Titel: Als der Kalte Krieg am kaeltesten war - Ein dokumentarischer Roman
Autoren: Raimund August
Vom Netzwerk:
besten gar nicht erst rein, weil dort irgendwo schon einer lauert und aufschreibt: Sebaldt hat das Kino vor Ende der Vorstellung verlassen. Dem mißfallen die Filme unserer sowjetischen Freunde. Sowas sammeln die in dicken Ordnern, die in Panzerschränken stecken.“
    Der Pfarrer nickte. „Das kann einem schon Angst machen. Andererseits“, gab er zu bedenken, „wollten die dir wahrscheinlich auch imponieren, dich einschüchtern mit ihrem Wissen en detail.“
    „Wahrscheinlich“, sagte Sebastian. „Wir wissen alles! So tönten die zu Anfang ständig. Dann dämmerte mir allmählich, woher die ihr Wissen hatten. Sie haben’s dann auch zugegeben.“ Dann sah er sich um. „Die kurze Zeit“, sagte er, „die wir hier noch zusammen sind, da will ich gar nicht erzählen wie das war in den Zellen und bei den Verhören. Ich hatte ja Schlimmes erwartet“, fuhr er fort und winkte ab, „aber lassen wir’s… Ich hab’s jedenfalls erstmal überstanden“, sagte er und wandte sich wieder dem Pfarrer zu. „Wie geht’s Ihnen, ich meine wegen der ganzen Aufregung hier?“
    „Es geht schon“, sagte der. „Man wird halt sehen…“
    Und Sebastian bemerkte den Anflug von Trauer und Besorgnis, der über des Pfarrers Gesicht ging. Herzgeschichten? Davon hatte man doch nichts bemerkt, ging es Sebastian durch den Kopf. Totila hat darüber auch nie was gesagt.
    Dann trat einer der Posten in den Raum. „Kommen Sie schon“, sagte er, „in zehn Minuten geht’s weiter.“
    „Was heißt hier weiter“, lästerte Sebastian halblaut, „wir wissen’s doch längst: Ich krieg’ zehn Jahre, du wahrscheinlich sechs oder sieben“, wandte er sich an Totila. „Und du“, sagte er zu Nehring und wiegte den Kopf, „ich denke, so ein Jahr werden die dir auf alle Fälle aufbrummen.“
    „Die Pause hat genau zwei Stunden gedauert“, warf Totila ein, „wenn die Uhr meines alten Herrn richtig geht“, setzte er hinzu.
    „War vielleicht auch gleich die Mittagspause fürs Gericht“, vermutete Nehring.
    „Mittag?“, fragte Sebastian. „Was hätten eigentlich wir essen sollen, wenn unsere Leute nichts mitgebracht hätten?“
    „Na nischt“, erwiderte Nehring. „Spion und Volksfeind und dann willste auch noch essen!“
    Die Angehörigen hatten den Warteraum bereits verlassen. Danach wurden die Angeklagten geholt. Hintereinander gingen sie, die Posten wieder zur Seite, den trübe beleuchteten Korridor entlang an gaffenden Menschen vorüber.
    Im Gerichtssaal saßen die Zuschauer bereits versammelt und starrten den einmarschierenden Delinquenten entgegen, wahrscheinlich froh, nicht selbst dort auf der Bank sitzen zu müssen, auf der die drei sich niedergelassen hatten.

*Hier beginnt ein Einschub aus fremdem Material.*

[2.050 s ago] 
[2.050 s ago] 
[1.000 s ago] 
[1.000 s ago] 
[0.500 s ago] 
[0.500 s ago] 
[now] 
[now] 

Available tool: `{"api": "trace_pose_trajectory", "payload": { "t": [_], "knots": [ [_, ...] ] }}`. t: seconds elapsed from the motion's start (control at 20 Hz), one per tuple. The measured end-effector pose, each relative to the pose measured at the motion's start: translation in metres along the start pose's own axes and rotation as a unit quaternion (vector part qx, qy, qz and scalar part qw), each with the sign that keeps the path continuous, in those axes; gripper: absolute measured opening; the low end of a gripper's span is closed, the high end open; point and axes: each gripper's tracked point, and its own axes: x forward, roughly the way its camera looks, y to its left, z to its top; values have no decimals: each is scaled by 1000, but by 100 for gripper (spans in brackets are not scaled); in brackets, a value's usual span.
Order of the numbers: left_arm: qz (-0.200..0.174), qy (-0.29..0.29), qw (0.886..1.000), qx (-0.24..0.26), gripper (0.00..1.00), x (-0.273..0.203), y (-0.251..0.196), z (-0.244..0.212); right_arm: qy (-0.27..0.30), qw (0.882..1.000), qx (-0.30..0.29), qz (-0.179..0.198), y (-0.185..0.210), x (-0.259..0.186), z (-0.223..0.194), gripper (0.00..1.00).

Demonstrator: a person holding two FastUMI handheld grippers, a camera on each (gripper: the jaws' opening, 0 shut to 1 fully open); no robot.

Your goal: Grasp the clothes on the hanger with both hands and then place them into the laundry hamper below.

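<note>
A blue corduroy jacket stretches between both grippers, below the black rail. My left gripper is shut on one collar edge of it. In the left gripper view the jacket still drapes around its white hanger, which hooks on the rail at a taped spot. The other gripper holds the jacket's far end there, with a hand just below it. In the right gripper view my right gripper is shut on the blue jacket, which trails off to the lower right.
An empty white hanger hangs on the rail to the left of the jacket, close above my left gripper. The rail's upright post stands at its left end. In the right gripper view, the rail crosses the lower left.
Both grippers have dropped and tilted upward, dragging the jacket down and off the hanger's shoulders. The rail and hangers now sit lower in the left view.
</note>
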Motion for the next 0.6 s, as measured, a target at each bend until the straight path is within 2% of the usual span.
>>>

    Wer weiß, wer hier schon alles gehockt hat, fuhr es Sebastian dabei durch den Kopf. Von seinem Platz aus ging sein Blick über den langen Tisch des Gerichts hinweg, der noch unbesetzt war, durch die hohen Rundbogenfenster hinaus auf ein von der Frühlingssonne beschienenes uraltes Ziegelgemäuer.
    „Das Hohe Gericht!“ ertönte da wieder der Ruf des Gerichtsdieners und alle im Saal erhoben sich.
    „Reinstes Schmierentheater“, murmelte Nehring in das Scharren und Schurren, das Rücken von Stühlen hinein. Die Richterin hatte mit den beiden Schöffen hinter dem langen Tisch Platz genommen.
    Totila grinste leicht und Sebastian nickte unauffällig.
    Dann ein erneutes Schurren und Stühlerücken und alles setzte sich.
    Die Staatsanwältin, beobachtete Sebastian, lehnte sich in ihrem Stuhl zurück und blickte von dort aus gelangweilt in den voll besetzten Saal. Die weiß schon jetzt genau, daß ihre Anträge abgewandelt werden. Das haben wir wahrscheinlich der Kirche zu verdanken, sagte er sich.
    Dann sprach das Gericht in Gestalt dieser dunkel kostümierten „Volksrichterin“ dort vorn und verkündete den Ausschluß der Öffentlichkeit, „wegen Gefährdung der allgemeinen und öffentlichen Sicherheit.“
    Sebastian sah Totila an. Der verzog kurz den Mund und hob die Schultern. Wolfgang Nehring grinste breit, erst den beiden Freunden zu, dann in den Raum hinein.
    Der hat leicht lachen, sagte sich Sebastian. „Gefährdung der öffentlichen Sicherheit“, murmelte er. „Was sollen denn die Leute nicht hören?“
    Ihr Anwalt lehnte sich zurück und wandte sich dabei seinen Mandanten zu. „Der Ausschluß gilt nur für die Verhandlung“, sagte er, „die Urteilsverkündung ist wieder öffentlich.“
    „Das soll wohl abschreckend wirken“, meinte Sebastian.